Ich bin wieder zuhause. Zum Glück, denn ich glaube ich hätte es keine einzige Minute länger ausgehalten. Ich habe das Gefühl, dass meine komplette Kraft drauf gegangen ist für die letzten Tage. Ständig Menschen um mich haben, nicht heulend zusammenbrechen. Und dann die ganze Zeit die Gespräche über meinen Vater. Nachdem es am Freitag schon damit anfing hörte meine Mutter einfach nicht mehr auf. Ständig fing sie wieder an mit der Scheidung, mit diesem und jenem und mit der Selbstverletzung. Irgendwann meinte sie, dass ich das ja nur tue, um meiner besten Freundin etwas zu beweisen. Um zu ihr zu gehören. Aber natürlich. Ich verletze mich deswegen. Sie fragte, was mein Vater denn getan hätte. Und dann kam, dass er sie ja auch geschlagen hätte. Ja, das ist schlimm. Nur war ich eben keine Erwachsene, sondern ein Kind, völlig von ihm abhängig, und es waren auch nicht ein paar Mal, sondern so unzählige viele Male. Und so viel mehr. „Ja, bei mir…“. Am Liebsten hätte ich sie angeschrien. Dass es nicht um sie geht. Dass sie nicht vergleichen kann zwischen sich und mir. „Ja wegen sowas musst du doch nicht ritzen…“. Ich kann nicht mehr sagen. Ich kann ihr nicht sagen, was sonst war.

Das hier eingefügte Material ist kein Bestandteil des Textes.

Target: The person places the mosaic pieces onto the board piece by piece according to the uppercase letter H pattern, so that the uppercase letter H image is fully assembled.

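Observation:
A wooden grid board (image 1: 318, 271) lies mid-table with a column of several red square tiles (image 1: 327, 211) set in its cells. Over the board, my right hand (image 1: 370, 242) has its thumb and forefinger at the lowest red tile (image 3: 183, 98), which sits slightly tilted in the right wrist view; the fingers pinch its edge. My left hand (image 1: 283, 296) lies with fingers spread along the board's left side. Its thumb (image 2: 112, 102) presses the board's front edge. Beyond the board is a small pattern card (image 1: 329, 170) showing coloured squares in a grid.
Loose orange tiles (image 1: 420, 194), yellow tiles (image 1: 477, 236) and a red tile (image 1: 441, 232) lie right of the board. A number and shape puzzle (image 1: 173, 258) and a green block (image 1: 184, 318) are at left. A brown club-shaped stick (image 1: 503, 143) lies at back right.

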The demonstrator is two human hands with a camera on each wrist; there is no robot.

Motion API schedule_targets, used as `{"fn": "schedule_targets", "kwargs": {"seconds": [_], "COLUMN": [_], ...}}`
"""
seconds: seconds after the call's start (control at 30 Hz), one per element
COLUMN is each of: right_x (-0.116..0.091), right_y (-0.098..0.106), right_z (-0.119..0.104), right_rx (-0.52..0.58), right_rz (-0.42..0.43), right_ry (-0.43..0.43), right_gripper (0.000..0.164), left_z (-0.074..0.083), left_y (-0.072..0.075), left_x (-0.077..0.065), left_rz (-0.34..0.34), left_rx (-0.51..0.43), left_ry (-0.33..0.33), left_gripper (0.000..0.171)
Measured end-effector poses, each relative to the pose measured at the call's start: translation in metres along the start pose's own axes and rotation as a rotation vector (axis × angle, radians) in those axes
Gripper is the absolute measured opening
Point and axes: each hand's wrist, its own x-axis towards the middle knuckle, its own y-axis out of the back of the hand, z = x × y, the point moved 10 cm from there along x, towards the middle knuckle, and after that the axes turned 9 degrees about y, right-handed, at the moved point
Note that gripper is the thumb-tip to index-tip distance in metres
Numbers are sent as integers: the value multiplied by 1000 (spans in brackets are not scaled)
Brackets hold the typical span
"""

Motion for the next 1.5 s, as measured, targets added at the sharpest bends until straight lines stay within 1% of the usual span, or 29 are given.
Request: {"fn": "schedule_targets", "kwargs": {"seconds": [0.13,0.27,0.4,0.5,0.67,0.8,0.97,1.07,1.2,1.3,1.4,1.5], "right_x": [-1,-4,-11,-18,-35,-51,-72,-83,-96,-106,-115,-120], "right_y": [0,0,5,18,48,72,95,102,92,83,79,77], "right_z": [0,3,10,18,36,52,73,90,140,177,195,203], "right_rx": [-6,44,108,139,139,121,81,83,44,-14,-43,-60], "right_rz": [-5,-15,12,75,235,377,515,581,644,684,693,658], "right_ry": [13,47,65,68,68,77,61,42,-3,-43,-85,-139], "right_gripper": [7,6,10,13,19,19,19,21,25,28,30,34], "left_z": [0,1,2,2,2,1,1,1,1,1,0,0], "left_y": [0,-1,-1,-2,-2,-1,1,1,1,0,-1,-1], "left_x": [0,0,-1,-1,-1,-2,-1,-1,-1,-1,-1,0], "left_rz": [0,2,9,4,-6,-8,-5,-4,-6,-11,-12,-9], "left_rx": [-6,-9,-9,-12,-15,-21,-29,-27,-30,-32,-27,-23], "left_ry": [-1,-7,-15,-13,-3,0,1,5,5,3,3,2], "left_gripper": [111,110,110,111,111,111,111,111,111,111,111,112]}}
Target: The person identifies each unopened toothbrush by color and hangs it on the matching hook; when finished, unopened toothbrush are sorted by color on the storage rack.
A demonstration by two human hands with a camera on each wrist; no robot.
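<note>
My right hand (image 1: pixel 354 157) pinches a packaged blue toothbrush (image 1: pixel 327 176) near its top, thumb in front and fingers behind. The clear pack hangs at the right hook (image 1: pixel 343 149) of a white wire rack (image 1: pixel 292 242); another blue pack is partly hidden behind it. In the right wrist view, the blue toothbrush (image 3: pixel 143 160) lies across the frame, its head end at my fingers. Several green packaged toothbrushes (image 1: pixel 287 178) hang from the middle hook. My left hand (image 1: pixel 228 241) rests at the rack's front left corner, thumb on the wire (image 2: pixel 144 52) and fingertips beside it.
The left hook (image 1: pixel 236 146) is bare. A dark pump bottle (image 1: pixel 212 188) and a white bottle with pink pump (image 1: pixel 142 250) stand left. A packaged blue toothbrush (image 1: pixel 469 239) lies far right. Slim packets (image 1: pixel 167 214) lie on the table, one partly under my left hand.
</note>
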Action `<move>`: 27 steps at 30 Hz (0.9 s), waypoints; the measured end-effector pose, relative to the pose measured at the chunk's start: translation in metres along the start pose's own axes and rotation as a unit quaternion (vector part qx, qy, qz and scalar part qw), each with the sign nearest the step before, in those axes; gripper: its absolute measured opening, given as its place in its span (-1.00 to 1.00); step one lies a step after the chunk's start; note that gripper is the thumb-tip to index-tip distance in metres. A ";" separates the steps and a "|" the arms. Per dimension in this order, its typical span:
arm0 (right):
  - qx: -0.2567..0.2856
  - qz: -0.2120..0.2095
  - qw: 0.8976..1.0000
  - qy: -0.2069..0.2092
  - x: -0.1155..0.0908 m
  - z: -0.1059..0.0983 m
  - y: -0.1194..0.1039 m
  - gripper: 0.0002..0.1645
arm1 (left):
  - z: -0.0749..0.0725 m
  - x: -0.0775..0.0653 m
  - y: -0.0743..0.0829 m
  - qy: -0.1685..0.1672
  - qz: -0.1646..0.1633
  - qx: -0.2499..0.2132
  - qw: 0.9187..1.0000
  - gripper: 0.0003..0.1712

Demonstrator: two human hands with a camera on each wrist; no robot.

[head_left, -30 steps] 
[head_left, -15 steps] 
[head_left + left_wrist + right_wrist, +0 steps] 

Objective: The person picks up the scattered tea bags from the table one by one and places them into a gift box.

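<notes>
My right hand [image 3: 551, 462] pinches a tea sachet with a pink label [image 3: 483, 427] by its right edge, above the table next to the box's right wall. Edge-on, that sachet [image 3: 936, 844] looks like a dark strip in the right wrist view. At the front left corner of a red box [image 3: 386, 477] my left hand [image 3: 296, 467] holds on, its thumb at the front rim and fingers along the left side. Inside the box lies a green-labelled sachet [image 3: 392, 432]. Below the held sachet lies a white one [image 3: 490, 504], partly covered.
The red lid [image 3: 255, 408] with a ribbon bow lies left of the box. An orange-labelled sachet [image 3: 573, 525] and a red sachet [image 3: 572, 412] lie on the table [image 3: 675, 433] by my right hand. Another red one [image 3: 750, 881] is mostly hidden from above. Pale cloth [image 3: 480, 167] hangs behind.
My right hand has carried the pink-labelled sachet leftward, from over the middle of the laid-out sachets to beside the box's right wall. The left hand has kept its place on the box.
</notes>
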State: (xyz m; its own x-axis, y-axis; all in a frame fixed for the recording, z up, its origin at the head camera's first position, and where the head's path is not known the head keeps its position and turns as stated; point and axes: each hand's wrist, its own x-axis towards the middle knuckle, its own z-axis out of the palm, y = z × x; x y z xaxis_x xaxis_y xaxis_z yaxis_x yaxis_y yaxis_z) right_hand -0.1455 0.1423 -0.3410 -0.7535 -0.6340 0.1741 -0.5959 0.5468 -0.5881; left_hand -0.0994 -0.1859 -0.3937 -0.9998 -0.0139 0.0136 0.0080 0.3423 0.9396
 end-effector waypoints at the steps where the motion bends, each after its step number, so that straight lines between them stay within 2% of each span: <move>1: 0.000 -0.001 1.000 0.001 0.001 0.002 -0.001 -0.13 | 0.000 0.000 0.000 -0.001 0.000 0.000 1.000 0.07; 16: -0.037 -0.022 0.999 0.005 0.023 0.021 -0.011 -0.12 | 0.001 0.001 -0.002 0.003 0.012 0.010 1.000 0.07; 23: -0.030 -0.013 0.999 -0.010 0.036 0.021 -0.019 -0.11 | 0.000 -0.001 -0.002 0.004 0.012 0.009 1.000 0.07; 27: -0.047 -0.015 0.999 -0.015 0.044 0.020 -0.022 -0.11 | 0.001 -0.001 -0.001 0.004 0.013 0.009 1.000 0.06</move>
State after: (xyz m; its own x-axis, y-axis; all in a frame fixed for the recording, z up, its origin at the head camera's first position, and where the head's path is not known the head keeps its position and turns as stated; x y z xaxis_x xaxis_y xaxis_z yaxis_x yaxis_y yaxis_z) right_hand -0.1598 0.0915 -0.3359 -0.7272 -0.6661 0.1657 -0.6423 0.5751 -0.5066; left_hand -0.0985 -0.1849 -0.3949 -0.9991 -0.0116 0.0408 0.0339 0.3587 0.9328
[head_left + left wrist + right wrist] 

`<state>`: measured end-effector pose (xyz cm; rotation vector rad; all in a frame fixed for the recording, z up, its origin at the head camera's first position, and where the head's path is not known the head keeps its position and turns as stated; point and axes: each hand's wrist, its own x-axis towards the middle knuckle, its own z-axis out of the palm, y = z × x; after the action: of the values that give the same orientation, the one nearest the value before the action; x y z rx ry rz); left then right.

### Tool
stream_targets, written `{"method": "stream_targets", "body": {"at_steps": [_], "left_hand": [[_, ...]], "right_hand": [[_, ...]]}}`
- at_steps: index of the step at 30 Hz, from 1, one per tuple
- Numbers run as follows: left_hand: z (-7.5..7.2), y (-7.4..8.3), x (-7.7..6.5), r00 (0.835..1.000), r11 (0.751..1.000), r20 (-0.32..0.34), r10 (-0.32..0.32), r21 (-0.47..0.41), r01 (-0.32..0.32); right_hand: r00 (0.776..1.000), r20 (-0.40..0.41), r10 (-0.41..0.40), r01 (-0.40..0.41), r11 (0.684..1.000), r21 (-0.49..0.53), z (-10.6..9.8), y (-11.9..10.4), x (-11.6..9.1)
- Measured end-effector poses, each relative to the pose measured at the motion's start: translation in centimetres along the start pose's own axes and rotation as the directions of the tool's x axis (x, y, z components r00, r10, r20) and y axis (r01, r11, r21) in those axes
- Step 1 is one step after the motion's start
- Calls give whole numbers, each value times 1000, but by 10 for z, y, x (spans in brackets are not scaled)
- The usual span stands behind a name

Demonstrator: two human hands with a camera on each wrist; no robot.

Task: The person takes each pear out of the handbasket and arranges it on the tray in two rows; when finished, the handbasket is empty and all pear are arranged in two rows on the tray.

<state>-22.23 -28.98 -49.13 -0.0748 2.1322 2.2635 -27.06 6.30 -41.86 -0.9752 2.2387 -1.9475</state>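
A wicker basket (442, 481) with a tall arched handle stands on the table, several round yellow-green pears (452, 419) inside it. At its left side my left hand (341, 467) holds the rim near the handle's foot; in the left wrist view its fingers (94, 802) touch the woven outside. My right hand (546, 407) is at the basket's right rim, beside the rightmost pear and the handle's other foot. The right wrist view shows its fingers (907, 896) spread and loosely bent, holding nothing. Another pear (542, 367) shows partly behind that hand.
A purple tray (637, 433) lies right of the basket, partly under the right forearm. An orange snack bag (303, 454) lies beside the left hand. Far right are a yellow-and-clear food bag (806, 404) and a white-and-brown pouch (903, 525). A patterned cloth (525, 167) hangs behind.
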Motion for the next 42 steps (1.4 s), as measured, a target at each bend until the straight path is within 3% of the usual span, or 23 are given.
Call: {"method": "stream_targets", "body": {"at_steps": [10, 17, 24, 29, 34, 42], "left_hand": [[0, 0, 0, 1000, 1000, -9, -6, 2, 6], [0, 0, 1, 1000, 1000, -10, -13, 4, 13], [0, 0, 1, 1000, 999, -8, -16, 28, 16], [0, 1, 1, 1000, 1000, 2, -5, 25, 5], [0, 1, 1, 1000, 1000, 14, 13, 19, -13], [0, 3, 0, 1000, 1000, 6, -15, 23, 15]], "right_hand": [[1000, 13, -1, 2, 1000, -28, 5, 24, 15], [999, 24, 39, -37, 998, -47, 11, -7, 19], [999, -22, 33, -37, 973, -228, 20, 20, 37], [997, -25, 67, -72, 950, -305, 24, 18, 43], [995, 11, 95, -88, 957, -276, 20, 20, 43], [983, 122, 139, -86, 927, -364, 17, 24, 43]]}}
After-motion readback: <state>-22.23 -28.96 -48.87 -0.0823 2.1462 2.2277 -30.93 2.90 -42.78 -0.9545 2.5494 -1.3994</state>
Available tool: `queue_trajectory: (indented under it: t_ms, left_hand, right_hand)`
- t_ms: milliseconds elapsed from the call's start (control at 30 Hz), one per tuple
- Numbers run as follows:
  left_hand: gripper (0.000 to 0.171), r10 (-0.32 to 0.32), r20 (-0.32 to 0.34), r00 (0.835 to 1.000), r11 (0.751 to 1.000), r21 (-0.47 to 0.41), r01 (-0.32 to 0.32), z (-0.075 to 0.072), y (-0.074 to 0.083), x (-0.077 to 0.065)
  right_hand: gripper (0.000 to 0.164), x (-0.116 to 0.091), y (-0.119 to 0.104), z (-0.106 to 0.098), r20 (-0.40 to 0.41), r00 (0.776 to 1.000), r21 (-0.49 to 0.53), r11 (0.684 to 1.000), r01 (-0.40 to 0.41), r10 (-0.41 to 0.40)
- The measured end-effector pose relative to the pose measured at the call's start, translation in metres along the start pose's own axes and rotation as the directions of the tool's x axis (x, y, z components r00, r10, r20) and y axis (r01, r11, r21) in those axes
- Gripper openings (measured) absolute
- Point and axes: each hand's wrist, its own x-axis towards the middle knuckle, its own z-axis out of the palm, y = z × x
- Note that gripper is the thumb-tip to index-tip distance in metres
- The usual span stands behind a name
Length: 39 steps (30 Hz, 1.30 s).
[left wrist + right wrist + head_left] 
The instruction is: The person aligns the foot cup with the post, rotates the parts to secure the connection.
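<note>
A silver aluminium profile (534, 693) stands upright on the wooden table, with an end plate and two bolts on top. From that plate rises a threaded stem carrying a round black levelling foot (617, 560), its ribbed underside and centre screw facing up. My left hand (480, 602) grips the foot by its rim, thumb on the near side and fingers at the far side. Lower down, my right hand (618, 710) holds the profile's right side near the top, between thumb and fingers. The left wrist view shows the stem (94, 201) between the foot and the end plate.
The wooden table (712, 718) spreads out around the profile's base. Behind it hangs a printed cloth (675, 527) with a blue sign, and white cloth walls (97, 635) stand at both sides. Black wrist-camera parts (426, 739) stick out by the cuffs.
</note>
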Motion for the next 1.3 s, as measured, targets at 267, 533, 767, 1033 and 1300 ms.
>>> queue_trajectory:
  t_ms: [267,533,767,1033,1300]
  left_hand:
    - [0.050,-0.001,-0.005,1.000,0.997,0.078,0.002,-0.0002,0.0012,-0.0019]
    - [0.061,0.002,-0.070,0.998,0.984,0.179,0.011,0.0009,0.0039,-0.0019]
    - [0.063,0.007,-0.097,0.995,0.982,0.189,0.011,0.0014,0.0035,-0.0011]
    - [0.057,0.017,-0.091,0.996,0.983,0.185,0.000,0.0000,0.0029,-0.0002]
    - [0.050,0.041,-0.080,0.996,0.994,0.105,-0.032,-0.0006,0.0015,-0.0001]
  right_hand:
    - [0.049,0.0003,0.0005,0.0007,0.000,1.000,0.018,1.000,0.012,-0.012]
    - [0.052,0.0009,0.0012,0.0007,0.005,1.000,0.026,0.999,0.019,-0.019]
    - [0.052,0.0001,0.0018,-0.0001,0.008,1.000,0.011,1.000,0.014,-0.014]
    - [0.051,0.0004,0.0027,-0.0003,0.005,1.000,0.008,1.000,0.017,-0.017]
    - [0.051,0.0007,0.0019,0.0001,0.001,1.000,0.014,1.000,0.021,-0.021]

Und nun bin ich eben zuhause. Ich fühle mich unglaublich kraftlos. Leergesaugt. Ich will mich verletzen. Schlimm und heftig. Ich will die Augen schließen und nie mehr öffnen. Ich will den Schmerz los werden. Für immer. Ich weiß nicht, was ich tun soll. Außer aufgeben. Ich will einfach nur aufgeben. Aufgeben. Aufgeben.

1 Comment

  • Es tut mir leid, dass deine Mutter so denkt. Natürlich ist es für dich schlimm gewesen. Darum fühlst du auch so. Niemand kann dir das Recht nehmen, dich deswegen verletzen zu müssen. Viel wichtiger ist es doch, wenn sie dir damit beistehen könnte, damit dein Gefühl abschwächen kann. Damit du nicht allein damit bist. Ich wünsch dir ganz viel Kraft! Ruh dich aus von dem anstrengenden Tag. Und pass auf dich auf. Bleib stark!